YOUR GOAL
Return the listing that follows exactly, with no pictures included.

*** Begin section ***

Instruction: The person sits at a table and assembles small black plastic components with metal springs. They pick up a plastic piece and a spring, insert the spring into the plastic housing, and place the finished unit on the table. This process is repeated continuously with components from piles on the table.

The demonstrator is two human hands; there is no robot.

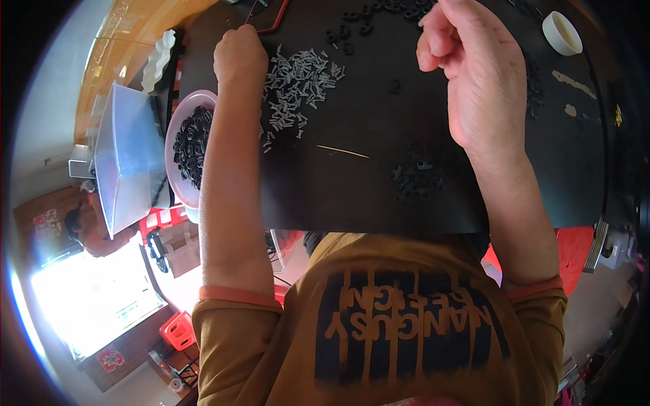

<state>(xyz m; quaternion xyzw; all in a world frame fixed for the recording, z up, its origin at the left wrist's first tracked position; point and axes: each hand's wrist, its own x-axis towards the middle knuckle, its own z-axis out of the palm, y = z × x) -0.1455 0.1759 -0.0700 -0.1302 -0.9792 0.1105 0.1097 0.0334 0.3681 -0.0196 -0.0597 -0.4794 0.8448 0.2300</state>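
Note:
My left hand [240,57] is closed at the far left of the dark table, beside a pile of small silvery screws [301,84]. Its fingertips point away from me, so what they may hold is hidden. A red-edged object [274,20] lies just past it, cut off by the upper edge. My right hand [481,81] is raised over the table's right half, its fingers curled in. Anything between those fingers is too small or hidden to make out. Several black plastic pieces [399,8] lie beyond it, and a dark cluster of similar parts [418,172] sits nearer me.
A pink bowl [173,145] full of black parts stands left of my left forearm. A thin yellowish stick [342,151] lies mid-table. At the far right are a small white cup [562,34] and beige scraps [574,84]. A translucent bin [125,159] stands at the left.

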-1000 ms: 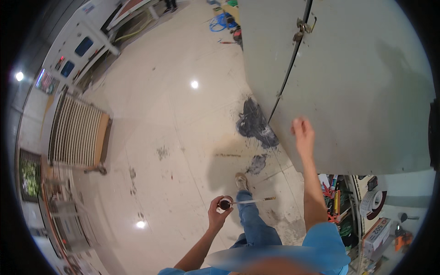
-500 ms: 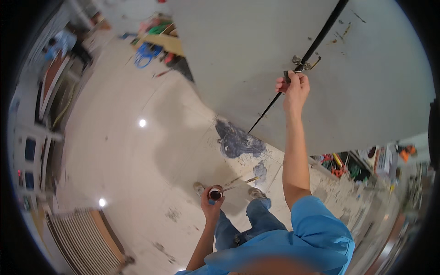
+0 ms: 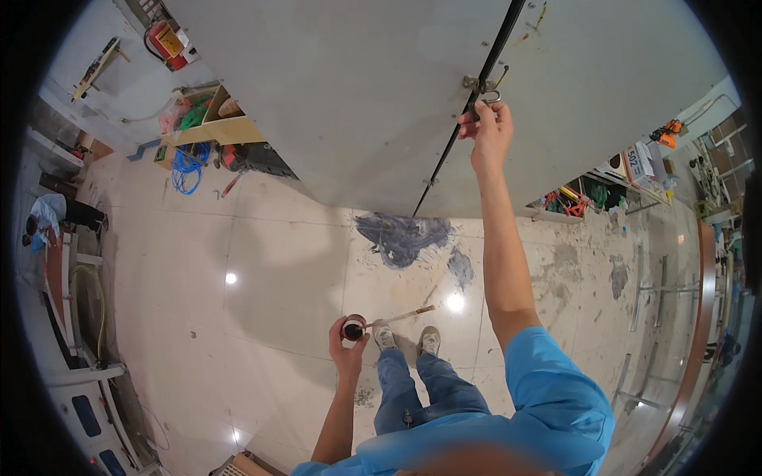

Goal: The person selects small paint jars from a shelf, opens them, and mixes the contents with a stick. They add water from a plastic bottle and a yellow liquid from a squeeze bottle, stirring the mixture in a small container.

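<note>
My right hand (image 3: 490,135) is raised to the two tall grey doors (image 3: 357,95), fingers closed on what looks like a dark padlock. Its metal shackle (image 3: 494,96) shows just above my fingertips, beside the metal hasp (image 3: 471,82) at the black gap between the doors. Whether the shackle passes through the hasp, I cannot tell. Lower down, my left hand (image 3: 347,353) is wrapped round a small jar (image 3: 354,329) with a dark inside. A thin brush-like stick (image 3: 409,314) points right from the jar; how it is held is hidden.
Dark smears (image 3: 405,236) mark the tiled floor below the doors. At left are a box of odds and ends (image 3: 210,119), blue hose (image 3: 189,168) and a fire extinguisher (image 3: 165,44). A person (image 3: 63,214) bends over a bench far left. Tools lie in a bin (image 3: 565,202) at right.
My view has turned, so the doors' gap and hasp sit further left and higher. My right hand stays at the hasp, with the shackle now plainer. My left hand still holds the jar.
</note>
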Tool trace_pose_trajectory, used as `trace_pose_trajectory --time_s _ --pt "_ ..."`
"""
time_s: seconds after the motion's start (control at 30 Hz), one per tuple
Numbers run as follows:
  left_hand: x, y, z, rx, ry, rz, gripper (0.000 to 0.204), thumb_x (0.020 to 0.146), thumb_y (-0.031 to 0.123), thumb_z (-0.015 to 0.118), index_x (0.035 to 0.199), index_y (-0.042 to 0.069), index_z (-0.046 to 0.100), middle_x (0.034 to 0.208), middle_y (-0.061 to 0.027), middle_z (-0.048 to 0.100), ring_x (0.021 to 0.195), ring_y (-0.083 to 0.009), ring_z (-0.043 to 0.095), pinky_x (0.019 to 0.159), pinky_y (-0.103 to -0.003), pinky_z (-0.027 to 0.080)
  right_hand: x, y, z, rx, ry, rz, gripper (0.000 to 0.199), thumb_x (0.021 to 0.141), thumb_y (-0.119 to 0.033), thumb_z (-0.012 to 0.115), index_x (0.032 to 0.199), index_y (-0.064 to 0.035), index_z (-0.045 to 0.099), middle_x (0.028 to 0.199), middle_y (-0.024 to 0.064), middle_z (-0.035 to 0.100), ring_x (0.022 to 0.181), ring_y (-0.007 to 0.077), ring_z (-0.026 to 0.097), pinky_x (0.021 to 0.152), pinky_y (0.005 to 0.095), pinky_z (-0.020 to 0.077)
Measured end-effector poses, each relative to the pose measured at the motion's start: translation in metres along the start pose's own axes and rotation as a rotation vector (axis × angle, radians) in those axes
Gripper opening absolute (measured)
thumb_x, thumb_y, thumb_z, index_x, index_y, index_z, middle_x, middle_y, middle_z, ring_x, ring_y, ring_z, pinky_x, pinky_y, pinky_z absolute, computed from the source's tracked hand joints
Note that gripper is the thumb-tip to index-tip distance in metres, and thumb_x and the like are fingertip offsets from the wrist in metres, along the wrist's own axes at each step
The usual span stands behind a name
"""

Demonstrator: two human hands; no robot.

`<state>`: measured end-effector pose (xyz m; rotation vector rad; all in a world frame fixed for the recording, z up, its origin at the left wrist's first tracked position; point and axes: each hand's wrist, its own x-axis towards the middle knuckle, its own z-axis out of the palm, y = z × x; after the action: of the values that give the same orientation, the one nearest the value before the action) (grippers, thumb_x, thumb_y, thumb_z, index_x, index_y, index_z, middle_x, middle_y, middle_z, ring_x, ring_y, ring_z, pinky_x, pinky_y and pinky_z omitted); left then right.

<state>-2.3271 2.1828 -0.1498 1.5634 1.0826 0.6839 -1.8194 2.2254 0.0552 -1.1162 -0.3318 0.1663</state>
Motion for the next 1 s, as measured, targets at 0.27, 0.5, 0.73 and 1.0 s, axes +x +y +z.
trace_pose_trajectory --time_s 0.27,0.5,0.73,1.0 --pt "0.009 -0.007 0.015 -0.131 -0.13 0.04 0.07 0.075 0.0 0.091 0.138 0.005 0.062 0.133 -0.0099 0.064 0.117 -0.022 0.066 0.102 -0.035 0.054 -0.038 0.003 -0.016 0.092 0.125 -0.006 0.018 0.102 -0.015 0.065 0.108 -0.0039 0.053 0.078 0.0162 0.071 0.055 0.018 0.063 0.048 0.032 0.0511" --pt "0.008 0.01 0.012 -0.071 -0.246 0.028 0.069 0.075 0.003 0.092 0.137 0.004 0.063 0.135 -0.0127 0.065 0.122 -0.0269 0.065 0.102 -0.038 0.052 -0.018 -0.029 0.001 -0.05 -0.103 0.148 0.014 0.101 -0.014 0.065 0.096 -0.0045 0.057 0.072 0.0104 0.067 0.054 0.0152 0.06 0.045 0.0309 0.0453" --pt "0.013 0.011 0.002 0.052 -0.356 0.118 0.064 0.077 0.006 0.091 0.135 0.004 0.064 0.138 -0.0165 0.064 0.122 -0.03 0.066 0.102 -0.039 0.054 -0.126 -0.039 -0.082 -0.377 -0.052 -0.081 0.017 0.102 -0.014 0.066 0.114 -0.0022 0.064 0.082 0.0009 0.062 0.068 0.0079 0.058 0.058 0.0237 0.0421" --pt "0.046 0.01 0.057 0.118 -0.619 0.274 0.063 0.076 0.007 0.091 0.133 0.005 0.064 0.13 -0.0137 0.064 0.118 -0.0292 0.065 0.1 -0.038 0.054 -0.304 -0.048 -0.279 -0.365 0.325 -0.242 0.065 0.107 -0.018 0.065 0.162 -0.0042 0.033 0.16 0.0127 0.045 0.144 0.024 0.046 0.125 0.0426 0.0292"
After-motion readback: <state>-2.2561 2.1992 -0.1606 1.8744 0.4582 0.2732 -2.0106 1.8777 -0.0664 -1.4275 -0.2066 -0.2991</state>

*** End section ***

SOLUTION FOR THIS PROBLEM
Instruction: The person sits at a table and assembles small black plastic components with metal springs. They pick up a plastic piece and a spring, insert the spring into the plastic housing, and place the finished unit on the table. This process is repeated continuously with components from piles on the table.

The demonstrator is two human hands; there is no robot.


<state>(xyz m; quaternion xyzw; all in a world frame fixed for the recording, z up, its origin at the left wrist's first tracked position; point and axes: each hand's wrist, its own x-axis towards the middle knuckle, its own z-axis out of the palm, y = z × x) -0.1455 0.1759 -0.0700 -0.1302 -0.9792 0.1105 0.1097 0.0334 0.3681 -0.0196 -0.0597 -0.4794 0.8448 0.2300</state>
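Note:
My left hand [240,57] is closed at the far left of the dark table, beside a pile of small silvery screws [301,84]. Its fingertips point away from me, so what they may hold is hidden. A red-edged object [274,20] lies just past it, cut off by the upper edge. My right hand [481,81] is raised over the table's right half, its fingers curled in. Anything between those fingers is too small or hidden to make out. Several black plastic pieces [399,8] lie beyond it, and a dark cluster of similar parts [418,172] sits nearer me.
A pink bowl [173,145] full of black parts stands left of my left forearm. A thin yellowish stick [342,151] lies mid-table. At the far right are a small white cup [562,34] and beige scraps [574,84]. A translucent bin [125,159] stands at the left.
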
-1000 ms: 
-500 ms: 
+0 ms: 

Goal: The person selects small paint jars from a shelf, opens them, and mixes the contents with a stick. They add water from a plastic bottle and a yellow liquid from a squeeze bottle, stirring the mixture in a small container.

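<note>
My right hand (image 3: 490,135) is raised to the two tall grey doors (image 3: 357,95), fingers closed on what looks like a dark padlock. Its metal shackle (image 3: 494,96) shows just above my fingertips, beside the metal hasp (image 3: 471,82) at the black gap between the doors. Whether the shackle passes through the hasp, I cannot tell. Lower down, my left hand (image 3: 347,353) is wrapped round a small jar (image 3: 354,329) with a dark inside. A thin brush-like stick (image 3: 409,314) points right from the jar; how it is held is hidden.
Dark smears (image 3: 405,236) mark the tiled floor below the doors. At left are a box of odds and ends (image 3: 210,119), blue hose (image 3: 189,168) and a fire extinguisher (image 3: 165,44). A person (image 3: 63,214) bends over a bench far left. Tools lie in a bin (image 3: 565,202) at right.
My view has turned, so the doors' gap and hasp sit further left and higher. My right hand stays at the hasp, with the shackle now plainer. My left hand still holds the jar.
</note>
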Tool trace_pose_trajectory, used as `trace_pose_trajectory --time_s _ --pt "_ ..."`
"""
time_s: seconds after the motion's start (control at 30 Hz), one per tuple
Numbers run as follows:
  left_hand: x, y, z, rx, ry, rz, gripper (0.000 to 0.204), thumb_x (0.020 to 0.146), thumb_y (-0.031 to 0.123), thumb_z (-0.015 to 0.118), index_x (0.035 to 0.199), index_y (-0.042 to 0.069), index_z (-0.046 to 0.100), middle_x (0.034 to 0.208), middle_y (-0.061 to 0.027), middle_z (-0.048 to 0.100), ring_x (0.021 to 0.195), ring_y (-0.083 to 0.009), ring_z (-0.043 to 0.095), pinky_x (0.019 to 0.159), pinky_y (-0.103 to -0.003), pinky_z (-0.027 to 0.080)
  right_hand: x, y, z, rx, ry, rz, gripper (0.000 to 0.199), thumb_x (0.021 to 0.141), thumb_y (-0.119 to 0.033), thumb_z (-0.012 to 0.115), index_x (0.032 to 0.199), index_y (-0.064 to 0.035), index_z (-0.045 to 0.099), middle_x (0.028 to 0.199), middle_y (-0.024 to 0.064), middle_z (-0.035 to 0.100), ring_x (0.022 to 0.181), ring_y (-0.007 to 0.077), ring_z (-0.026 to 0.097), pinky_x (0.021 to 0.152), pinky_y (0.005 to 0.095), pinky_z (-0.020 to 0.077)
Measured end-effector poses, each relative to the pose measured at the motion's start: translation in metres along the start pose's own axes and rotation as a rotation vector (axis × angle, radians) in those axes
Gripper opening absolute (measured)
thumb_x, thumb_y, thumb_z, index_x, index_y, index_z, middle_x, middle_y, middle_z, ring_x, ring_y, ring_z, pinky_x, pinky_y, pinky_z absolute, computed from the source's tracked hand joints
Note that gripper is the thumb-tip to index-tip distance in metres, and thumb_x and the like are fingertip offsets from the wrist in metres, along the wrist's own axes at each step
The usual span stands behind a name
"""

Demonstrator: two human hands; no robot.

`<state>`: measured end-effector pose (xyz m; rotation vector rad; all in a world frame fixed for the recording, z up, its origin at the left wrist's first tracked position; point and axes: each hand's wrist, its own x-axis towards the middle knuckle, its own z-axis out of the palm, y = z × x; after the action: of the values that give the same orientation, the one nearest the value before the action) (grippers, thumb_x, thumb_y, thumb_z, index_x, index_y, index_z, middle_x, middle_y, middle_z, ring_x, ring_y, ring_z, pinky_x, pinky_y and pinky_z omitted); left then right.

<state>-2.3271 2.1828 -0.1498 1.5634 1.0826 0.6839 -1.8194 2.2254 0.0552 -1.1162 -0.3318 0.1663</state>
Motion for the next 1 s, as measured, targets at 0.27, 0.5, 0.73 and 1.0 s, axes +x +y +z.
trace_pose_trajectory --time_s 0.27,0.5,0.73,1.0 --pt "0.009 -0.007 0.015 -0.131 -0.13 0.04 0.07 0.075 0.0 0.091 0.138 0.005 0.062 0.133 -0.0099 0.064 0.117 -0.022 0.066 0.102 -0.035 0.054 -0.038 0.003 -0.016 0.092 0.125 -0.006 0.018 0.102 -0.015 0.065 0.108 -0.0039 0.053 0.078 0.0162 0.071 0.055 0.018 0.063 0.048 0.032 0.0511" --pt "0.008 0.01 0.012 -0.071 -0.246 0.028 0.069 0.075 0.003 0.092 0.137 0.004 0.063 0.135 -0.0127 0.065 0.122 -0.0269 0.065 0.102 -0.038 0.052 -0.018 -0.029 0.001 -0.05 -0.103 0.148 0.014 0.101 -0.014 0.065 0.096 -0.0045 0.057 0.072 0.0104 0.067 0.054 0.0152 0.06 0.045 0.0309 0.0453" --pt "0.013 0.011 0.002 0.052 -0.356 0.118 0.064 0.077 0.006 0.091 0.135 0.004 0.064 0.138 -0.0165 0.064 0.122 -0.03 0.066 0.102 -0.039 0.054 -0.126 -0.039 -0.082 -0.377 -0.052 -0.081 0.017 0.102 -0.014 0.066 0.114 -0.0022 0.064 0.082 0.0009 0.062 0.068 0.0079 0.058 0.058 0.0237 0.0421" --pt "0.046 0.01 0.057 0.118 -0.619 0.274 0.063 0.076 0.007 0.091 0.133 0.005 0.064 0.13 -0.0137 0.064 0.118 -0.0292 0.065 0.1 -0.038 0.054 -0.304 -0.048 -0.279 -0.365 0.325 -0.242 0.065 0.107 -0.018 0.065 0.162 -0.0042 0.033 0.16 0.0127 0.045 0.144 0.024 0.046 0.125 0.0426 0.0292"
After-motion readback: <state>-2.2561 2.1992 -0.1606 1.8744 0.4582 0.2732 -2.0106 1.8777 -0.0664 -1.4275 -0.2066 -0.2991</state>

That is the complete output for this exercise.